> REQUIREMENT:
Copy the data below in full, exactly as it appears.

> DATA PROVIDED:
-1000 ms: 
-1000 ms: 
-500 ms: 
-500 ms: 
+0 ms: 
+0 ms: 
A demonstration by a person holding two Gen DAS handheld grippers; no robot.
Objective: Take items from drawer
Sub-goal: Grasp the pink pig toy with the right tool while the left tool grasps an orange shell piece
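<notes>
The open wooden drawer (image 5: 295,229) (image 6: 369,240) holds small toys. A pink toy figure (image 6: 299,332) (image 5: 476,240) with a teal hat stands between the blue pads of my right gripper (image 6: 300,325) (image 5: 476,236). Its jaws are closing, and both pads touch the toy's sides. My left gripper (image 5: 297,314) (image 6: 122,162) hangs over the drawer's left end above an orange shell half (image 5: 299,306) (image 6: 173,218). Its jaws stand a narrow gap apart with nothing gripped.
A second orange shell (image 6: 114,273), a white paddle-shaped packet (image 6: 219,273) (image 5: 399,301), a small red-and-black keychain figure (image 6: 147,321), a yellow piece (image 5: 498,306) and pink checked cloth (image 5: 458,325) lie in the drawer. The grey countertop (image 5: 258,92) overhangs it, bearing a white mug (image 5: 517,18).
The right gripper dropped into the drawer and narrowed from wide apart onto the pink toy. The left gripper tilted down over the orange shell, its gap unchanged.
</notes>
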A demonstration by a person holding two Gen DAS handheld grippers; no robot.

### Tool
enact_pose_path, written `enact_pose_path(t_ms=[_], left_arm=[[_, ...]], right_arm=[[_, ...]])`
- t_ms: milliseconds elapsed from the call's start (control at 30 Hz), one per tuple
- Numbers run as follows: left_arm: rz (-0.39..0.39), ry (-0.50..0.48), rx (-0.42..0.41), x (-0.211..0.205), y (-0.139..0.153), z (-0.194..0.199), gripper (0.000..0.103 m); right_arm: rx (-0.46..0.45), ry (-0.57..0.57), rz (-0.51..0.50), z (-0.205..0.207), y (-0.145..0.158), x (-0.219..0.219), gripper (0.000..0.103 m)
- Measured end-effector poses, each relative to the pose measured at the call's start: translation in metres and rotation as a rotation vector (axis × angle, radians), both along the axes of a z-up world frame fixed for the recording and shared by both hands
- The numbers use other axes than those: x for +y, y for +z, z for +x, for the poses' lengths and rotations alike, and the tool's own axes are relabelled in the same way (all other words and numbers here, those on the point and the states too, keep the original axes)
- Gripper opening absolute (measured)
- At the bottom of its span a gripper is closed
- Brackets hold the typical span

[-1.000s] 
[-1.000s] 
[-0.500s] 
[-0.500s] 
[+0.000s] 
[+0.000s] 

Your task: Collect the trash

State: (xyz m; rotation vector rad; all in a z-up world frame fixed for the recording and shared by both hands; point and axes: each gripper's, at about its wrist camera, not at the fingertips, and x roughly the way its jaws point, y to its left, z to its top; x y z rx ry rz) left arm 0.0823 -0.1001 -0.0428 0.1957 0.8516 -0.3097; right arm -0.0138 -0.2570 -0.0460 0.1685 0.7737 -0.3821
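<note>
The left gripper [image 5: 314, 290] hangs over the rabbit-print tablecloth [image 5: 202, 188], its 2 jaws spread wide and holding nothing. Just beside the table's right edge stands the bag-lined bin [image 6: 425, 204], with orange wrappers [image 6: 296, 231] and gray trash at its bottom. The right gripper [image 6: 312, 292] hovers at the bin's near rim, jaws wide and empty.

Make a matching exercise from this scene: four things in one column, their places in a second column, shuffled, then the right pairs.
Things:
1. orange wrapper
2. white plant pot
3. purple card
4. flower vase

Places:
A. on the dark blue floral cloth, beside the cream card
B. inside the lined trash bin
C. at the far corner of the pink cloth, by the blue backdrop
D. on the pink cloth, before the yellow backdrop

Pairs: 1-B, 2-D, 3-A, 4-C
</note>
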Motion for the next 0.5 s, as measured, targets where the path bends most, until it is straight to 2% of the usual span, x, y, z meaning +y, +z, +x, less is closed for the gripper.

> TASK OUTPUT:
-1000 ms: 
-1000 ms: 
-500 ms: 
-500 ms: 
+0 ms: 
+0 ms: 
A demonstration by a person holding two Gen DAS handheld grippers; no robot.
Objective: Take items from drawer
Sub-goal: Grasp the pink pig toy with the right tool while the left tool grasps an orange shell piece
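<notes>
The open wooden drawer (image 5: 295,229) (image 6: 369,240) holds small toys. A pink toy figure (image 6: 299,332) (image 5: 476,240) with a teal hat stands between the blue pads of my right gripper (image 6: 300,325) (image 5: 476,236). Its jaws are closing, and both pads touch the toy's sides. My left gripper (image 5: 297,314) (image 6: 122,162) hangs over the drawer's left end above an orange shell half (image 5: 299,306) (image 6: 173,218). Its jaws stand a narrow gap apart with nothing gripped.
A second orange shell (image 6: 114,273), a white paddle-shaped packet (image 6: 219,273) (image 5: 399,301), a small red-and-black keychain figure (image 6: 147,321), a yellow piece (image 5: 498,306) and pink checked cloth (image 5: 458,325) lie in the drawer. The grey countertop (image 5: 258,92) overhangs it, bearing a white mug (image 5: 517,18).
The right gripper dropped into the drawer and narrowed from wide apart onto the pink toy. The left gripper tilted down over the orange shell, its gap unchanged.
</notes>
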A demonstration by a person holding two Gen DAS handheld grippers; no robot.

### Tool
enact_pose_path, written `enact_pose_path(t_ms=[_], left_arm=[[_, ...]], right_arm=[[_, ...]])`
- t_ms: milliseconds elapsed from the call's start (control at 30 Hz), one per tuple
- Numbers run as follows: left_arm: rz (-0.39..0.39), ry (-0.50..0.48), rx (-0.42..0.41), x (-0.211..0.205), y (-0.139..0.153), z (-0.194..0.199), gripper (0.000..0.103 m); right_arm: rx (-0.46..0.45), ry (-0.57..0.57), rz (-0.51..0.50), z (-0.205..0.207), y (-0.145..0.158), x (-0.219..0.219), gripper (0.000..0.103 m)
- Measured end-effector poses, each relative to the pose measured at the call's start: translation in metres and rotation as a rotation vector (axis × angle, radians), both along the axes of a z-up world frame fixed for the recording and shared by both hands
- The numbers use other axes than those: x for +y, y for +z, z for +x, for the poses' lengths and rotations alike, and the tool's own axes are relabelled in the same way (all other words and numbers here, those on the point and the states too, keep the original axes)
- Gripper opening absolute (measured)
- At the bottom of its span a gripper is closed
- Brackets hold the typical span

[-1.000s] 
[-1.000s] 
[-0.500s] 
[-0.500s] 
[+0.000s] 
[+0.000s] 

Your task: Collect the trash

State: (xyz m; rotation vector rad; all in a z-up world frame fixed for the recording and shared by both hands; point and axes: each gripper's, at about its wrist camera, not at the fingertips, and x roughly the way its jaws point, y to its left, z to its top; x y z rx ry rz) left arm 0.0823 -0.1001 -0.0428 0.1957 0.8516 -0.3097; right arm -0.0138 -0.2570 -0.0460 0.1685 0.7737 -0.3821
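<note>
The left gripper [image 5: 314, 290] hangs over the rabbit-print tablecloth [image 5: 202, 188], its 2 jaws spread wide and holding nothing. Just beside the table's right edge stands the bag-lined bin [image 6: 425, 204], with orange wrappers [image 6: 296, 231] and gray trash at its bottom. The right gripper [image 6: 312, 292] hovers at the bin's near rim, jaws wide and empty.

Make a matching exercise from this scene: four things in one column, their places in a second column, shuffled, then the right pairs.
Things:
1. orange wrapper
2. white plant pot
3. purple card
4. flower vase

Places:
A. on the dark blue floral cloth, beside the cream card
B. inside the lined trash bin
C. at the far corner of the pink cloth, by the blue backdrop
D. on the pink cloth, before the yellow backdrop

Pairs: 1-B, 2-D, 3-A, 4-C
</note>
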Motion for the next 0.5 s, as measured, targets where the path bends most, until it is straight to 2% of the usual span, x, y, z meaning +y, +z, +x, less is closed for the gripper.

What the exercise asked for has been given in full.